VII. Failure to Protect
Mr. Tate again alleges that the denial of dental floss claim should proceed because he properly exhausted all administrative remedies for that claim. Therefore, Mr. Tate claims that because the denial of dental floss claim should proceed, so should the failure to protect claim arising from it. As indicated, supra, however, Mr. Tate failed to exhaust the denial of dental floss claim. Thus, the failure to protect claim arising from it was also not exhausted. The objection is overruled.
VIII. Conclusion
Based on the foregoing, Mr. Tate's objections regarding the (1) Rule 12(b)(6) standard, (2) exhaustion of the denial of dental floss; (3) retaliation, (4) transferring prisons, (5) disciplinary cell, local control and commissary restrictions, (6) parole, (7) and (8) failure to protect are OVERRULED. The Court adopts the Magistrate Judge's Report and Recommendation in its entirety.

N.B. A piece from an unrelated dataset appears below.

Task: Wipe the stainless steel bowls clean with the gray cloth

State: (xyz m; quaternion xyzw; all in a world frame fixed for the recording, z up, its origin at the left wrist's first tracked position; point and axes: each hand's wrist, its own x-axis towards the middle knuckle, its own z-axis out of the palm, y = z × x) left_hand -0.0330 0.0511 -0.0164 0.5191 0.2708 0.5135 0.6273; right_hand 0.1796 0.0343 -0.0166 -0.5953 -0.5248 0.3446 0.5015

The following claims are dismissed from the lawsuit either because the claims were not exhausted or because Mr. Tate can prove no set of facts in support of his claim which would entitle him to relief: (1) all failure to protect claims; (2) all substantive due process claims; (3) the first retaliation claim; (4) the Eighth Amendment claims involving the denial of dental floss; (5) all due process claims associated with transferring prisons; (6) all alleged due process violations associated with the first, second, and third instances of retaliation where Mr. Tate claimed lack of notice and denial of his ability to call witnesses and evidence; and (7) the last two claims involving due process and the inmate grievance procedure. Additionally, Mr. Tate's claims against Mr. Eleby are dismissed, and Mr. Eleby is DISMISSED from the lawsuit.
The only claims remaining are the second and third First Amendment retaliation claims as well as the denial of exercise claim. The only defendants remaining are those that are directly involved in the remaining claims, which are Dr. Ventosa, Mr. Wittekind, Mr. Williams, Mr. Frizzel, Mr. Wolfe, Ms. Eberlin, and Mr. Wilkinson.